Our Director of Programmes, Laura Bruce, discusses our latest report Measuring Disadvantage.
How to ensure that initiatives reach the right students and work is targeted effectively is a regular topic of conversation across all areas of our work at the Sutton Trust. It sits at the core of our internal discussions on how to select students for our programmes, with our university partners on contextual admissions and with our employer partners when discussing early talent recruitment.
It is not a simple question, how do you judge the disadvantage of one person compared to their peers, and the subsequent impact that disadvantage may have had on their education, support networks and decision making?
As today’s report, based on research by Professor John Jerrim, highlights, in the absence of access to data on household income over time, proxies such as postcode markers are predominantly used to answer that question; to make the best estimate as to how someone’s educational outcomes may have been impacted by their circumstances. As has been well discussed across the sector, proxies inevitably lead to discrepancies, biases, false positives and false negatives, and so we very much welcome today’s practical guide on the advantages and limitations of different measures to inform our practice.
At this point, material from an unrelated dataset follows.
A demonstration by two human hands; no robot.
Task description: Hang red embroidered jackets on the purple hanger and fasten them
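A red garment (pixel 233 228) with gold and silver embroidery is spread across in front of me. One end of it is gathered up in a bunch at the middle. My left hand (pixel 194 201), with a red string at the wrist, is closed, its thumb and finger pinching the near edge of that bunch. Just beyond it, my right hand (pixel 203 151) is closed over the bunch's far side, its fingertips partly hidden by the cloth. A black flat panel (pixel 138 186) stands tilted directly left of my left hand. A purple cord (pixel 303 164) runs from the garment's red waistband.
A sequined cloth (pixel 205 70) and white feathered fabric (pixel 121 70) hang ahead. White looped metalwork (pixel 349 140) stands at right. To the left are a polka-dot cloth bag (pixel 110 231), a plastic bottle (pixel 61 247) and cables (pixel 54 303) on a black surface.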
As practitioners at the Trust, we have aimed to strike a balance of ensuring that, as far as possible with the data we have available, we do not miss students that one individual marker may exclude, whilst also attempting to limit the number of false positives – students who are captured by individual markers but who are perhaps not as disadvantaged as their peers. To achieve this, we have used a basket of measures including free school meals, postcode markers, school demographic and first generation and weighted each of these criteria equally to give applicants an eligibility score. This decision was based upon not previously having the empirical evidence and confidence to weight one form of disadvantage more highly than another. Our own internal monitoring showed that the more criteria that a student met was a good predictor of their reported household income, with the average Sutton Trust student meeting 3.6 out of 5 criteria.
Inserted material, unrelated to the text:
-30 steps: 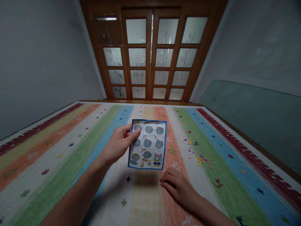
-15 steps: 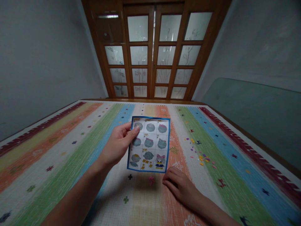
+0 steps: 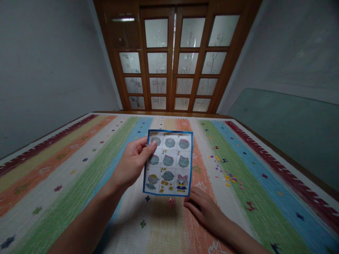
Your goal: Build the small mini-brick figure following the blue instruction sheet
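Observation:
My left hand [image 3: 132,163] pinches the left edge of a blue-bordered sticker sheet [image 3: 168,163] and holds it up above the striped mat [image 3: 79,183]. The sheet shows a three-by-three grid of grey round figures, with one coloured cartoon figure at the lower right. My right hand [image 3: 202,209] rests on the mat just below the sheet's lower right corner, fingers loosely curled with the tips on the mat; nothing shows in it. A scatter of small coloured sticker bits [image 3: 227,174] lies on the mat to the right.
The mat has stripes of green, blue, orange, white and red. Wooden doors with frosted glass panes [image 3: 173,60] stand at the far end. Grey walls rise on both sides, and a dark glass sheet [image 3: 288,127] leans at the right.
The sticker sheet has risen slightly and shifted a little right in my left hand. My right hand has stayed on the mat below it.

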The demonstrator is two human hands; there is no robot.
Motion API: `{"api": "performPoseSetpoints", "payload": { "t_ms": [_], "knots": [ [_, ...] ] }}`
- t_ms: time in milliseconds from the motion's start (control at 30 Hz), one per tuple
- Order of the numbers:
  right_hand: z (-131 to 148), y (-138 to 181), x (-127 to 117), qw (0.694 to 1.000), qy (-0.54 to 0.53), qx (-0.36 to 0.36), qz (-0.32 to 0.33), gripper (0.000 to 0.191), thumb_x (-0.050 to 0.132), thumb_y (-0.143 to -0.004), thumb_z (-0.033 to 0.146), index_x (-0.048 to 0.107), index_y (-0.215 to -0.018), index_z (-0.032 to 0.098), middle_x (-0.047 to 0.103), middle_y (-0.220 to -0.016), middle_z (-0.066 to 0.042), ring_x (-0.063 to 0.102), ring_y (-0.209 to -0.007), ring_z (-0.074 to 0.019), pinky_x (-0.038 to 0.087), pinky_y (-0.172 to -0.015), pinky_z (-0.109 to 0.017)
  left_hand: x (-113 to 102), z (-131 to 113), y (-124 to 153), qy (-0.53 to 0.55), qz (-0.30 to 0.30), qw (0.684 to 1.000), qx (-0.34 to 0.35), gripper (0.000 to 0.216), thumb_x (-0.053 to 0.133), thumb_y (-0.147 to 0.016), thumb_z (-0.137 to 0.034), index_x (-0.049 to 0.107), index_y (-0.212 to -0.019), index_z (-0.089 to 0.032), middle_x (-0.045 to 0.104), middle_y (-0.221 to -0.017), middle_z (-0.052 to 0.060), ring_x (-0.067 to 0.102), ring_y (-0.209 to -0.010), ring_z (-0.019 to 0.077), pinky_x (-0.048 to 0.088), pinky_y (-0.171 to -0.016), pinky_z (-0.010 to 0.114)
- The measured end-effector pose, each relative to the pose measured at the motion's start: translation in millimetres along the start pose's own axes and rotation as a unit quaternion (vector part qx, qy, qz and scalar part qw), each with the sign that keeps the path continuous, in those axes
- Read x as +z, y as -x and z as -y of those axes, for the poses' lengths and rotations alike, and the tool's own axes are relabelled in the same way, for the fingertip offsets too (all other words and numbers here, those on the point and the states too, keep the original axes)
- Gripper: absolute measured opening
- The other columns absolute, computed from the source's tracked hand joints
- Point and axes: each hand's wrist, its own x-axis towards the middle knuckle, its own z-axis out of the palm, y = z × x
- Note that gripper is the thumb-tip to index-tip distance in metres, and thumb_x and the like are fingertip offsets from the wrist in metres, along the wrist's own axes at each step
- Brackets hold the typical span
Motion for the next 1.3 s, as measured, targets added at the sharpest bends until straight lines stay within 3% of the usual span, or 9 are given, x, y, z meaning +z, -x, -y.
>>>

Having this report and evidence today will help to strengthen our targeting going forward. Highlighting free school meal eligibility and ACORN as the two most reliable markers when mapped to household income will enable us to weight these markers more highly in our programmes’ selection criteria to ensure we identify the most disadvantaged students, continue to take a holistic approach and limit the false positives within our data set.
For universities, who are making higher stakes decisions in identifying students for lower grade offers through contextual admissions, it is even more important that the most reliable markers are used so that the most disadvantaged students can access support and universities can work towards levelling the playing field.
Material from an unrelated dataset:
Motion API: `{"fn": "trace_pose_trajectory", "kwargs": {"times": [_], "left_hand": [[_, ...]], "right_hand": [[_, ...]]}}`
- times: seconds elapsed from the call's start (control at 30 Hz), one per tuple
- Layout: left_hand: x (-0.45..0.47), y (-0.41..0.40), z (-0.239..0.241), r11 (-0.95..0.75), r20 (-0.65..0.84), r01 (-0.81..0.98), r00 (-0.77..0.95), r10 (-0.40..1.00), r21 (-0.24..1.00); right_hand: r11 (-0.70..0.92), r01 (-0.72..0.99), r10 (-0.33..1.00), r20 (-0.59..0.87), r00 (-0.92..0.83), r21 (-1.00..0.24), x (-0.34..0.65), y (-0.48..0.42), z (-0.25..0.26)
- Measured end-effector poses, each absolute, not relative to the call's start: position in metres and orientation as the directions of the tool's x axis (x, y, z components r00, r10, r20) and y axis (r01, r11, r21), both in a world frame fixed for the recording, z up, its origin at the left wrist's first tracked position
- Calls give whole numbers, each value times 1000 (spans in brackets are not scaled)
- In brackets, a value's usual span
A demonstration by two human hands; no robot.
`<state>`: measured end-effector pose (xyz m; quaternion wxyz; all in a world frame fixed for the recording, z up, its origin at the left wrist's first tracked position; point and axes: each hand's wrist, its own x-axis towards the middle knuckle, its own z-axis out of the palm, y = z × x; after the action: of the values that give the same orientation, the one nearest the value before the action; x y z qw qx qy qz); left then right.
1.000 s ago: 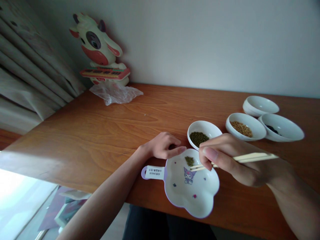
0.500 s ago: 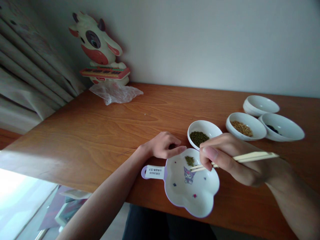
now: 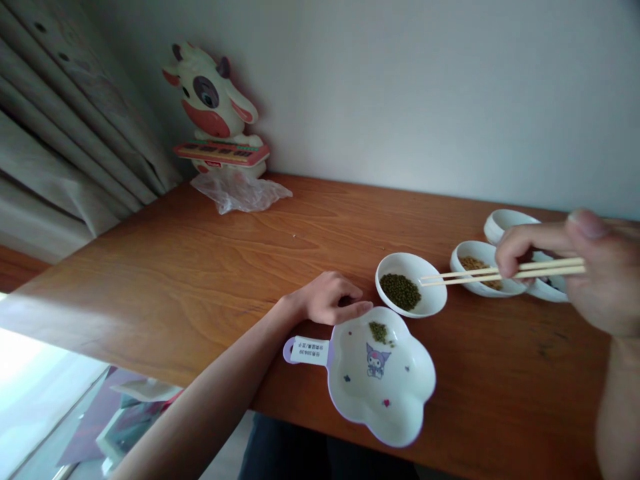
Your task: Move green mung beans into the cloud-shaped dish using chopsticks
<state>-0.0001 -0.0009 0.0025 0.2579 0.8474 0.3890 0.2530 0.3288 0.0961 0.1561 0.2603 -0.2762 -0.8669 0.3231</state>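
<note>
My left hand rests fingers-down against the flower-shaped dish to steady it on the worktop, while my right hand pinches chopsticks level, tips over the bowl of green beans, apparently carrying nothing.

- a white label lies on the purple handle of the flower-shaped dish. it carries two short lines of dark print, upside down from this side and too small to read.
- a printed cartoon figure with a purple hood sits in the middle of that dish, with small coloured marks around it; no letters show there.
- the cow toy by the wall holds a red keyboard strip; no writing on it can be read.
- nothing else bears readable text or numbers.
</note>
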Motion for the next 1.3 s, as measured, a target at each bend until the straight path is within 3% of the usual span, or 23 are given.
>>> {"fn": "trace_pose_trajectory", "kwargs": {"times": [0.2, 0.47, 0.63, 1.3], "left_hand": [[-1, 0, 2, -566, 219, 525, 580, 784, 636], [-1, -1, 1, -571, 218, 527, 585, 781, 629], [-1, -1, 1, -571, 243, 504, 573, 782, 648], [-1, -1, 0, -575, 246, 513, 572, 783, 637]], "right_hand": [[616, 190, 546, 240, -803, -764, 324, 82, 151], [645, 274, 342, -51, -938, -713, 291, 59, 129], [655, 296, 300, -120, -946, -696, 278, 52, 123], [691, 279, 307, -79, -949, -667, 279, 54, 122]]}}
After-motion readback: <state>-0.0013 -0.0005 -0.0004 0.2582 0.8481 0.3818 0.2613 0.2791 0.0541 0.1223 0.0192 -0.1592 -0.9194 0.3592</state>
Our concern for the sector continues to be that free school meals data is not currently shared with universities to support their decision making. If FSM data is not available, the research shows priority should next be given to ACORN. However, ACORN is a commercial data set, that can be invested in, but is not readily available for comparable use across the sector. The methodology behind it is also not openly published. IMD is another good option for an area level marker where ACORN cannot be used, and has the benefit of being publicly available, but does also itself have limitations. No measures are perfect; our advice to universities is to make use of the most robust measures available to them.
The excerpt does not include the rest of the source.